Whitney got through that period of her illness, and over the years she would get better, then get worse, and then get better again. So would I. But the one thing she never seemed to do was fully accept that she had a problem. I’ve heard people in the past few days blame Bobby Brown, and that’s typical of those who don’t understand addiction. Bobby Brown was not Whitney Houston’s problem; Whitney’s problems were her own. He may have been a symptom, but it’s pretty well established in the addiction field that no one can make someone else an addict any more than someone can make another person diabetic. I can’t say whether or not Whitney was an addict; only she could have said that. But I do recall seeing her tell Oprah Winfrey in a 2009 interview that she was OK now; she still drank alcohol occasionally, but she was OK. And Whitney may have been OK, but for those who suffer from addiction, it’s really kind of not OK to drink alcohol. At least, that’s the case for me.

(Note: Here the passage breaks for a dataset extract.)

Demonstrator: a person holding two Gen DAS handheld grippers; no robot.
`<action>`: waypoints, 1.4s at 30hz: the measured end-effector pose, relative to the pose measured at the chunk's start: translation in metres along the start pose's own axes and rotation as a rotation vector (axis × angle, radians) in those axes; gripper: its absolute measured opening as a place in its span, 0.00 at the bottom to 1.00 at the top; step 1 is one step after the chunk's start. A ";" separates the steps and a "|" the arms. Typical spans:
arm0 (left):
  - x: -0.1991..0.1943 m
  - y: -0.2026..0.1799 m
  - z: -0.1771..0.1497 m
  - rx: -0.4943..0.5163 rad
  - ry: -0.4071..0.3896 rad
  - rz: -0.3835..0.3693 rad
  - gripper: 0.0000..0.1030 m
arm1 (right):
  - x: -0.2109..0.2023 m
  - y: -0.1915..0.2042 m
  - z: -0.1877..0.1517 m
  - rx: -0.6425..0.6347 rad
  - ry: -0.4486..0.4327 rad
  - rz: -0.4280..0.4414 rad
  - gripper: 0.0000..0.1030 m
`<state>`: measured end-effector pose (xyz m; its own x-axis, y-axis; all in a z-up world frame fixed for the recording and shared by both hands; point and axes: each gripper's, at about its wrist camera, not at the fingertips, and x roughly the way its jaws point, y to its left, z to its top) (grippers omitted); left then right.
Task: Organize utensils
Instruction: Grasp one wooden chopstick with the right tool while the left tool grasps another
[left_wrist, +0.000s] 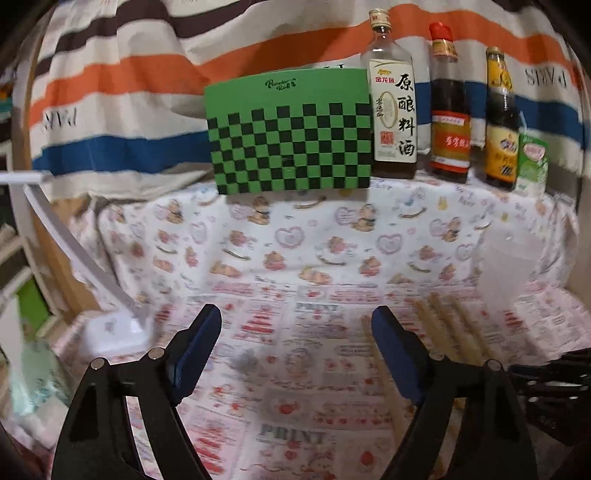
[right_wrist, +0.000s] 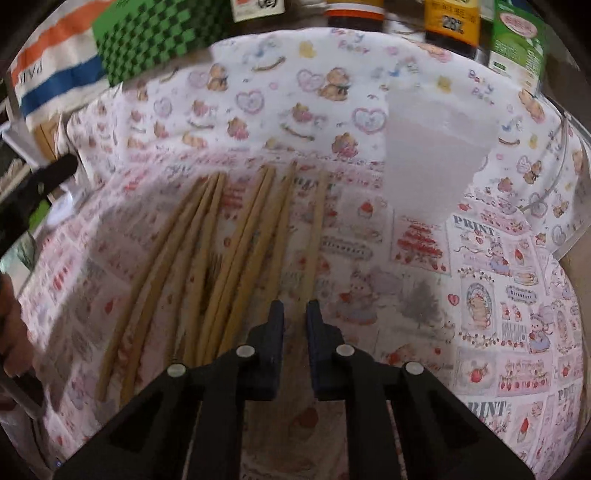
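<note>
Several wooden chopsticks (right_wrist: 242, 240) lie loose on the pink printed tablecloth, fanned side by side. My right gripper (right_wrist: 295, 304) hangs low over their near ends with its jaws nearly together. One chopstick's end reaches the right fingertip (right_wrist: 314, 310), but I cannot tell whether it is pinched. A translucent cup (right_wrist: 436, 147) stands just beyond the chopsticks to the right. My left gripper (left_wrist: 295, 312) is open wide above bare cloth, with the chopsticks (left_wrist: 454, 328) off to its right and the cup (left_wrist: 506, 273) behind them.
A green checkered box (left_wrist: 291, 136), three sauce bottles (left_wrist: 448, 107) and a green carton (left_wrist: 532, 162) line the back against a striped cloth. A white desk lamp (left_wrist: 114, 332) stands at the left. The table's edge drops off on the right (right_wrist: 569, 251).
</note>
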<state>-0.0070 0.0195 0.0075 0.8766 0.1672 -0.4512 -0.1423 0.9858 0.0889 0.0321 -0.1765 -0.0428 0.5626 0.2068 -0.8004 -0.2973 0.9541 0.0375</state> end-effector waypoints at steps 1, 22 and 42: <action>0.000 -0.001 0.000 0.011 -0.002 0.007 0.80 | 0.003 -0.001 0.000 0.005 0.010 -0.006 0.12; 0.035 0.003 -0.009 -0.076 0.249 -0.156 0.77 | -0.085 -0.017 0.002 0.078 -0.523 -0.034 0.05; 0.128 -0.059 0.003 0.021 0.610 -0.192 0.22 | -0.087 -0.046 0.001 0.193 -0.595 -0.056 0.05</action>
<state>0.1150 -0.0173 -0.0527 0.4657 -0.0284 -0.8845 0.0056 0.9996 -0.0291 -0.0023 -0.2376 0.0257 0.9229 0.1880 -0.3361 -0.1420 0.9774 0.1568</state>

We don’t yet know exactly what killed Whitney Houston, although we can guess. And it would be disingenuous for us to say that we aren’t already doing just that. After all, she was only 48. I can only imagine how terribly her family and close friends are hurting right now. I know that my own family and close friends can imagine that quite easily.

Today, I’m happy with my lot in life. I love my work and wouldn’t want to be doing anything other than what I do. I would no sooner trade what I have in Charlotte today to be back at MTV, or in the middle of the music industry, with all that money, than I would trade a warm massage for a heart attack. I love my community, trust my close friends today and feel blessed. But when I heard that Whitney Houston had died Saturday, it shook me to my core. I wished I could have been there for her, but what could I or anyone else have done? All I could tell myself was, “There but for grace go I.” Rest peacefully, Whitney. No matter what anyone says, they can never take away your dignity.